**Task details:** Only certain lines below are wanted: those starting at the line containing "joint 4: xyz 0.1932" and ending at the line containing "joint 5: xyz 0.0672", both included, each retyped exactly.

**Records drawn from a dataset:**
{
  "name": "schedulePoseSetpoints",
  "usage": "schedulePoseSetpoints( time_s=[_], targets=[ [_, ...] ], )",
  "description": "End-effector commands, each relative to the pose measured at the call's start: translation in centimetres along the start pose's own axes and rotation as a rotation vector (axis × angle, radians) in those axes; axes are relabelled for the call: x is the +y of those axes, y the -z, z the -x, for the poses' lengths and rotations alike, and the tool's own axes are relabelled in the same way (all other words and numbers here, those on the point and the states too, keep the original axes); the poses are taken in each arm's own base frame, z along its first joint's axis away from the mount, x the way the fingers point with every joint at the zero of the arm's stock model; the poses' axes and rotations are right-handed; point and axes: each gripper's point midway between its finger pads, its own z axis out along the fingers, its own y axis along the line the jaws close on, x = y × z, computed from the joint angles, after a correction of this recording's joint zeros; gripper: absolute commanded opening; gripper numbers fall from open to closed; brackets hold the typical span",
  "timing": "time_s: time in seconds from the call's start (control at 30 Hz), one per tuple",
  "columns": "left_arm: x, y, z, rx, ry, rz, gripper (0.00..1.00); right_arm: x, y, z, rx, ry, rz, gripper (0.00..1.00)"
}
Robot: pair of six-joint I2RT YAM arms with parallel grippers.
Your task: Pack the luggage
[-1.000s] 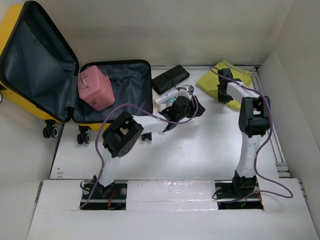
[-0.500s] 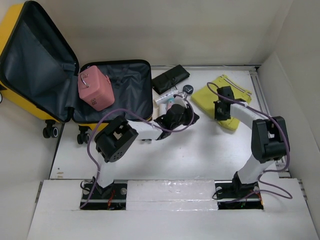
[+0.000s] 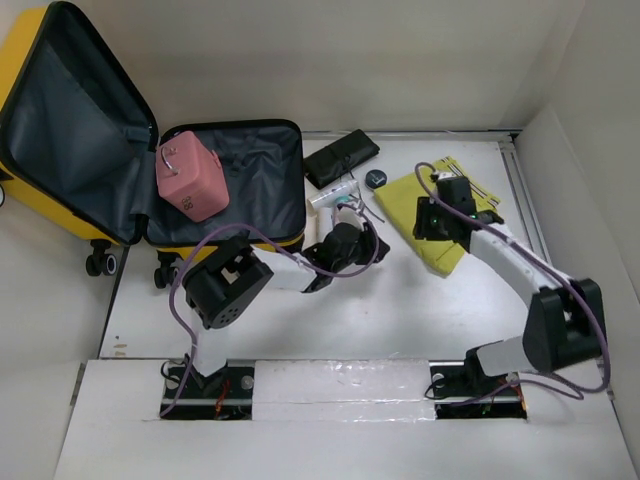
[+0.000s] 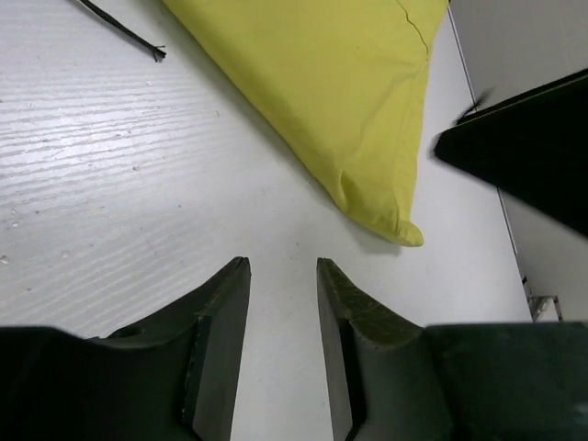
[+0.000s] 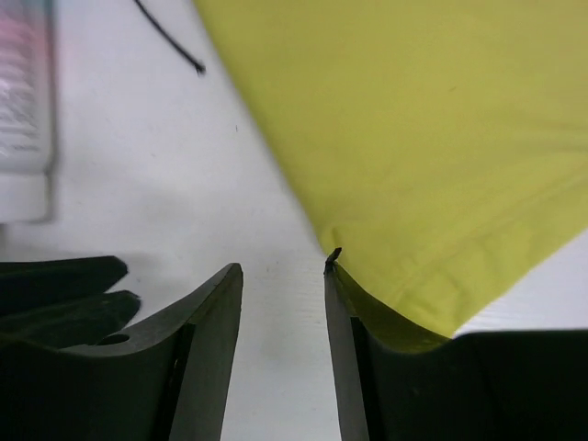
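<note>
The luggage (image 3: pixel 30 60), a yellow suitcase, lies open at the far left with its dark lining showing, and a pink case (image 3: pixel 190 180) rests inside it. A folded yellow cloth (image 3: pixel 448 225) (image 4: pixel 340 83) (image 5: pixel 413 119) lies right of centre. My right gripper (image 3: pixel 425 222) (image 5: pixel 282 266) stands open at the cloth's left edge, with bare table between its fingers and the cloth against the outside of one finger. My left gripper (image 3: pixel 372 240) (image 4: pixel 282 264) hovers low just left of the cloth, narrowly open and holding nothing.
A black pouch (image 3: pixel 340 158), a white tube (image 3: pixel 333 195) (image 5: pixel 23 101) and a small round dark object (image 3: pixel 376 179) lie behind the left gripper. A thin black cord (image 4: pixel 119 32) (image 5: pixel 170 37) lies beside the cloth. A white wall (image 3: pixel 580 200) bounds the right side.
The right arm dragged the yellow cloth from the back right corner toward the centre, then opened its jaws off it. The left gripper drew back from the tube toward the near side.
</note>
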Motion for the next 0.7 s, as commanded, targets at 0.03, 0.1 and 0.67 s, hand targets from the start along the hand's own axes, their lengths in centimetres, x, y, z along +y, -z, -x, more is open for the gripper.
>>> schedulePoseSetpoints(
  time_s=[0.03, 0.1, 0.67],
  targets=[
    [-3.2, 0.0, 2.8, -0.062, 0.007, -0.027, 0.34, -1.4, 4.5, 5.3, -0.218, -0.085, -0.007, 0.47],
    [-3.5, -1.2, 2.4, -0.033, 0.026, 0.006, 0.38, -1.4, 6.7, 6.8, -0.295, -0.107, 0.022, 0.47],
    [-2.0, -8.0, 0.1, 0.03, 0.175, 0.296, 0.58, 3.0, 16.0, 11.0, -0.556, -0.047, 0.251, 0.51]
  ],
)
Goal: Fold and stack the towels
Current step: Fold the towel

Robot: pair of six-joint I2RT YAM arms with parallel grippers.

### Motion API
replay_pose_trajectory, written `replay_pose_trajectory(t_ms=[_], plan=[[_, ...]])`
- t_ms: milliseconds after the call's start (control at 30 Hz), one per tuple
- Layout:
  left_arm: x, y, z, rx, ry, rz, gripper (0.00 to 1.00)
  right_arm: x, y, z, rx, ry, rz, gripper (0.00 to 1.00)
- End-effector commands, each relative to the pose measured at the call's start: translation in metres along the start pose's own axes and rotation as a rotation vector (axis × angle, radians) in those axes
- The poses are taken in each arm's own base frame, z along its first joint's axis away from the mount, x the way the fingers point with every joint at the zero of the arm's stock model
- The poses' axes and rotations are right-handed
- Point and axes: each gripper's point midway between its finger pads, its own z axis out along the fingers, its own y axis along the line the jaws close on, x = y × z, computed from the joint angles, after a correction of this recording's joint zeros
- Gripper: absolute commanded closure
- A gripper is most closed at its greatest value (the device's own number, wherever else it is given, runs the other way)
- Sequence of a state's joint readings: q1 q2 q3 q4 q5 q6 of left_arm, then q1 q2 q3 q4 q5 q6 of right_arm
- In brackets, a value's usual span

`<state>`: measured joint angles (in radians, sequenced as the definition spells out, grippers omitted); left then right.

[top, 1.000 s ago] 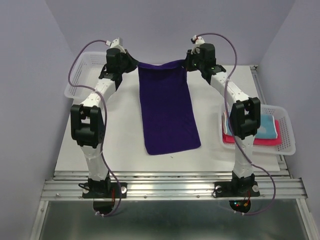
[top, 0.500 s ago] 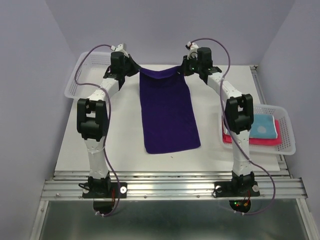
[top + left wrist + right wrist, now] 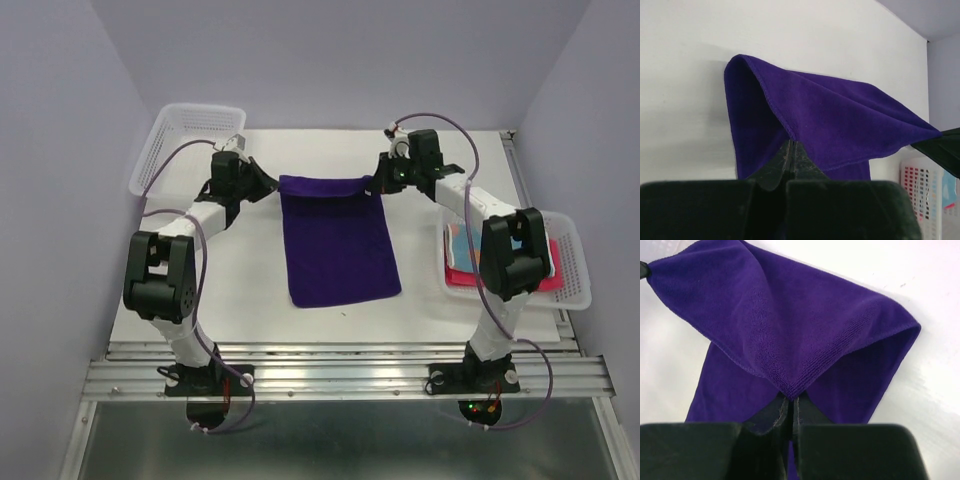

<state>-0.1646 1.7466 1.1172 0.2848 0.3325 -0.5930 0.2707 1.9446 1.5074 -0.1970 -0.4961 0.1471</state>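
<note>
1. In the middle of the table (image 3: 250,290), the dark purple towel (image 3: 340,250) lies flat and lengthwise, with only its far edge raised a little from the surface.
2. The left gripper (image 3: 791,150) is clenched on the far left corner of this towel, its jaws pressed together on the hem.
3. The right gripper (image 3: 790,402) grasps the far right corner in the same way.
4. In the white basket (image 3: 578,270) at the right edge, a pink-red towel (image 3: 462,277) lies under a light blue towel (image 3: 459,243); the right arm hides part of both.
5. A second white basket (image 3: 190,125) stands at the far left corner.
</note>
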Motion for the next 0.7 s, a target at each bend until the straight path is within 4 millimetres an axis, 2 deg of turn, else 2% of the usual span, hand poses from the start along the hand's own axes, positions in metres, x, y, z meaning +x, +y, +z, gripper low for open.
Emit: replay_pose_trajectory(t_ms=[0,33,100,200,233,300,367,433,467,667], plan=[[-0.008,-0.04,-0.033,0.116,-0.074,0.03,1.0,-0.004,0.035,-0.032,-0.064,-0.052,-0.018,0.99],[0.007,-0.033,-0.036,0.101,-0.05,0.015,1.0,0.004,0.038,-0.04,-0.06,-0.047,-0.015,0.99],[0.014,-0.033,-0.045,0.101,-0.05,0.011,1.0,0.013,0.041,-0.047,-0.054,-0.038,-0.009,0.99],[0.034,-0.033,-0.061,0.106,-0.044,-0.013,1.0,0.025,0.046,-0.062,-0.039,-0.036,0.0,0.99],[0.043,-0.033,-0.07,0.106,-0.04,-0.022,1.0,0.034,0.045,-0.064,-0.031,-0.022,0.008,0.99],[0.054,-0.033,-0.081,0.106,-0.044,-0.024,1.0,0.035,0.049,-0.074,-0.03,-0.033,0.003,0.99],[0.06,-0.032,-0.088,0.103,-0.043,-0.038,1.0,0.048,0.049,-0.078,-0.023,-0.016,0.016,0.99],[0.069,-0.03,-0.096,0.102,-0.039,-0.041,1.0,0.053,0.051,-0.084,-0.019,-0.017,0.02,0.99],[0.073,-0.029,-0.099,0.099,-0.032,-0.043,1.0,0.063,0.05,-0.085,-0.015,0.001,0.031,0.99],[0.09,-0.024,-0.118,0.092,-0.024,-0.043,1.0,0.078,0.055,-0.104,-0.004,-0.008,0.039,0.99]])
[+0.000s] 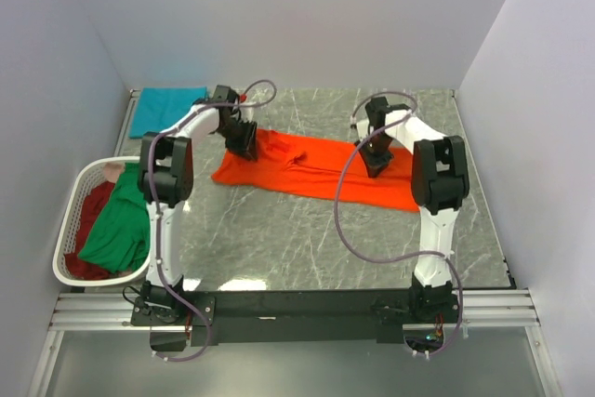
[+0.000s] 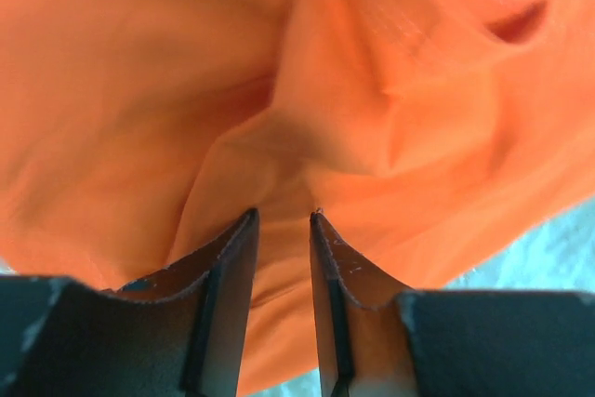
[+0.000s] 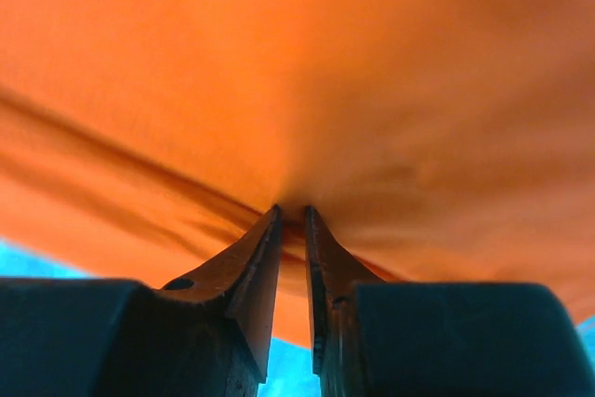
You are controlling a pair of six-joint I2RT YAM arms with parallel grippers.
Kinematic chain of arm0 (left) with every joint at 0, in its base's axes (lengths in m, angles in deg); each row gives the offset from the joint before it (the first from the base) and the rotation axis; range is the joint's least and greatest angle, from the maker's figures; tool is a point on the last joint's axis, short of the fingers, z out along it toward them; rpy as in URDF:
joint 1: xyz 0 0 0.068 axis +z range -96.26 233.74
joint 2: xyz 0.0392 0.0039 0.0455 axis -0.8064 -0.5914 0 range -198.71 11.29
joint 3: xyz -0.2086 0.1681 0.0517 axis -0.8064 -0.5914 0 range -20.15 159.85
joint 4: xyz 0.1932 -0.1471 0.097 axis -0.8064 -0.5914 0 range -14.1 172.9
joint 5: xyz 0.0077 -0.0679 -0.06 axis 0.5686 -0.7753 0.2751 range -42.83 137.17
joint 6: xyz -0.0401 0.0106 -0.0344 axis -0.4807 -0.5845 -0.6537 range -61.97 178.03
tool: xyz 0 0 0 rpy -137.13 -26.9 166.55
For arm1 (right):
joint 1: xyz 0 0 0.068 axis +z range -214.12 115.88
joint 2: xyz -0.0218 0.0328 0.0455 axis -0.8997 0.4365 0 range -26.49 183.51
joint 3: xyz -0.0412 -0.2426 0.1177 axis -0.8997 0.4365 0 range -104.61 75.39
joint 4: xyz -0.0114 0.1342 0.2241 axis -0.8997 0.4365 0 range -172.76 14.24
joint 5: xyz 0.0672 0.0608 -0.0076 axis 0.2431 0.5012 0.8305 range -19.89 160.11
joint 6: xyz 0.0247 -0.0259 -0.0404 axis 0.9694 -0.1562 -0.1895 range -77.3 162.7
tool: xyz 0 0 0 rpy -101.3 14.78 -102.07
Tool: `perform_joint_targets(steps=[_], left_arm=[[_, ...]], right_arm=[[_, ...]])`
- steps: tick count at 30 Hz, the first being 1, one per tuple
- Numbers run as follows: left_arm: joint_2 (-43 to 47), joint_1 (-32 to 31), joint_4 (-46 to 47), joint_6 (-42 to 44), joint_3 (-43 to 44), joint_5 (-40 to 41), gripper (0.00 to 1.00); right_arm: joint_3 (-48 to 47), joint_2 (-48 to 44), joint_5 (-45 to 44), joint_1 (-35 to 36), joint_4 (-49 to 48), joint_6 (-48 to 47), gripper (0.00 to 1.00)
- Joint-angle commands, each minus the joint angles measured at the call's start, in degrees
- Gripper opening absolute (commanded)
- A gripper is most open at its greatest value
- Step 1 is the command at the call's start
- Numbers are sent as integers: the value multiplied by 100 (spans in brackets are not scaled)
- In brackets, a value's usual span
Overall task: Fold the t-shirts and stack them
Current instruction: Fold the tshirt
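Top view: pinching the left end of the bright orange soft cloth t-shirt (image 1: pixel 307 169) with the left gripper (image 1: pixel 244 139), nipping its right end with the right gripper (image 1: pixel 375 163), stretching it between the 2 over the grey marbled table (image 1: pixel 279 230). Working well apart from the teal cloth t-shirt (image 1: pixel 165 104) beyond the left gripper.

Left wrist view: holding a raised fold of orange cloth (image 2: pixel 139 90) in narrow jaws, bunching pleats just ahead of the fingertips.

Right wrist view: clamping nearly shut jaws on a thin pinch of the same cloth (image 3: pixel 325 62), drawing creases leftward from the fingertips.
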Motion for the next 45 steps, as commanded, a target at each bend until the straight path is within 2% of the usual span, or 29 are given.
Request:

**Reply:**
joint 4: xyz 0.1932 -0.1471 0.097 axis -0.8064 -0.5914 0 range -14.1 172.9
joint 5: xyz 0.0077 -0.0679 -0.06 axis 0.5686 -0.7753 0.2751 range -42.83 137.17
joint 6: xyz -0.0401 0.0106 -0.0344 axis -0.4807 -0.5845 -0.6537 range -61.97 178.03
tool: xyz 0 0 0 rpy -137.13 -26.9 166.55
For arm1 (right):
joint 1: xyz 0 0 0.068 axis +z range -214.12 115.88
joint 2: xyz -0.0218 0.0328 0.0455 axis -0.8997 0.4365 0 range -26.49 183.51
joint 3: xyz -0.0412 -0.2426 0.1177 axis -0.8997 0.4365 0 range -104.61 75.39
joint 4: xyz -0.0114 0.1342 0.2241 axis -0.8997 0.4365 0 range -172.76 14.24
joint 5: xyz 0.0672 0.0608 -0.0076 axis 0.2431 0.5012 0.8305 range -19.89 160.11

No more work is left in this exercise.